I see the point. This might be a bit tricky with "pure" JMS.

What you essentially want to do is to let the portal publish messages to a topic, but not let the PAYROLLAPPs subscribe to that topic (since all of them would get a copy of the message). So what you would need is some logic in between that distributes the message from the topic subscription to one queue per application type. From that queue, normal load balanced (the competing consumer pattern) can be implemented with JMS.

Different JMS providers have special implementations that can acomplish this task ActiveMQ has its Virtual Destinations, WebSphere MQ has its server side subscriptions that can subscribe from a topic to a queue. In the case your JMS provider does not have any way to handle this, you might want to look at adding some routing middleware to your topology. Apache Camel is a nice, lightweight one, but there are lots of others that can setup some routing in the middle without affecting the real applications.

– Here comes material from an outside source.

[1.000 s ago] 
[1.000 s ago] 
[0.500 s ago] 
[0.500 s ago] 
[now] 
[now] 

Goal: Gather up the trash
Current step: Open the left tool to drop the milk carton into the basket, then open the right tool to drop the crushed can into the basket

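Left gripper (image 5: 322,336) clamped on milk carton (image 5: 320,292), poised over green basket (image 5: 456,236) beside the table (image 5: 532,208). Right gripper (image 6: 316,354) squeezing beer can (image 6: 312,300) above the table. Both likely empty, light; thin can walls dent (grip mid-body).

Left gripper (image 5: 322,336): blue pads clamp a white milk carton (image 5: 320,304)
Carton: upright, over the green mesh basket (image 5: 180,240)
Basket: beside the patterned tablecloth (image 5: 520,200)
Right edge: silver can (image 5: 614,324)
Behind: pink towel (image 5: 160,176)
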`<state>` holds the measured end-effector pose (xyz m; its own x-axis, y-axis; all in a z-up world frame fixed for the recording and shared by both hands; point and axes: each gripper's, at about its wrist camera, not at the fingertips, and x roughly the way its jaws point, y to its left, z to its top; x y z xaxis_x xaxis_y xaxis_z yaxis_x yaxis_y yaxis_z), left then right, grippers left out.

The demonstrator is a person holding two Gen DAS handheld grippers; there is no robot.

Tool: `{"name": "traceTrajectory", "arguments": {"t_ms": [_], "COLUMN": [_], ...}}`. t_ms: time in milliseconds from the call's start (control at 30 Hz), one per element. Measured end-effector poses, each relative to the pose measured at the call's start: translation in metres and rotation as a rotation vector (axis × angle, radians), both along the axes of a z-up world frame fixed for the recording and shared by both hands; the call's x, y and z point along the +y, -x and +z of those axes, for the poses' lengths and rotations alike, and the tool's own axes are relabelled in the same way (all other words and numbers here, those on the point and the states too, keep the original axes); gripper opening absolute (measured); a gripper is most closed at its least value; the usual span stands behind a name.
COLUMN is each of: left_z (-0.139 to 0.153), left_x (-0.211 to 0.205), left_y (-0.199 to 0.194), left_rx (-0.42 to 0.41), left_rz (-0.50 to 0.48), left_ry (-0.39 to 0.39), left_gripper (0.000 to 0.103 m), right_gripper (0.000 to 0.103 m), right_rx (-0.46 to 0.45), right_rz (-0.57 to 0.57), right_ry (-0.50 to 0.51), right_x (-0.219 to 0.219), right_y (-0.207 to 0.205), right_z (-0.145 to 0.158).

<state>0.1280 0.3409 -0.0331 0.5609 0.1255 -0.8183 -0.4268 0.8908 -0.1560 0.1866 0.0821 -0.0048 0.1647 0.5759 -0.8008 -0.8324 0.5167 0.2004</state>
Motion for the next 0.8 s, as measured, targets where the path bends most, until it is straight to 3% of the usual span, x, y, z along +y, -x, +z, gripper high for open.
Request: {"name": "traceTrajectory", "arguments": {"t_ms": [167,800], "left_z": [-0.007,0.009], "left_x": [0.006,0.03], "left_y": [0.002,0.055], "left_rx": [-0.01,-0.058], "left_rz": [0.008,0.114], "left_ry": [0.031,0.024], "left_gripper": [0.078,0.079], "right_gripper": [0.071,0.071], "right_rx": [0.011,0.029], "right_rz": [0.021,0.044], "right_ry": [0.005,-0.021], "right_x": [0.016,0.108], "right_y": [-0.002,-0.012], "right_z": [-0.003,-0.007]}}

Update for detailed questions

  1. The Queues below the line has to be there for sure (if your applications uses messaging). The "Some distrib. logic" box shouldn't be needed. The "Some routing logic" box could be an ESB or in this very case, be implemented in the messaging server, for instance ActiveMQ with virtual destinations (or WebSphere MQ or perhaps RabbitMQ among others).

  2. There are a lot of buzwords in the domain of integration. Simplified (depending on who you ask - ESB can also be seen as an architectural pattern, but let's keep it simple), an ESB is a server application (or a topology of multiple servers in practice) that is a centerpiece of an integration landscape. The ESB server simply contain logic and small message flows that takes messages (files, or whatever) from one application and routes them to many applications, transform them to other formats, encrypts, converts from one transport protocol such as HTTP/SOAP to File etc.

JMS is a rather confusing and missused word. Java has to some extent dominated the enterprise messaging domain in the last years, so JMS is sometimes used pretty much as a synonym to Messaging. However, Messaging, (or message queueing, asynchronous messaging, MOM=message oriented middleware, etc.) is to be simply considered as a family of similar transport protocols that features a central relaying server. Is is not at all a Java only thing. Many successful ESBs setups I worked with actually leverage on a Messaging backbone

  1. In your situation, I would not go too deep into the academical/philosophical differences between ESB and EAI software. They will most likely do pretty much the same things for you. Instead, look at the hard facts such as price, support, resource footprint, monitoring, tech. features, learning curve etc. Be it Camel/ServiceMix, Mule, JBoss ESB, Microsoft BizTalk, IBM Message Broker, Tibco etc.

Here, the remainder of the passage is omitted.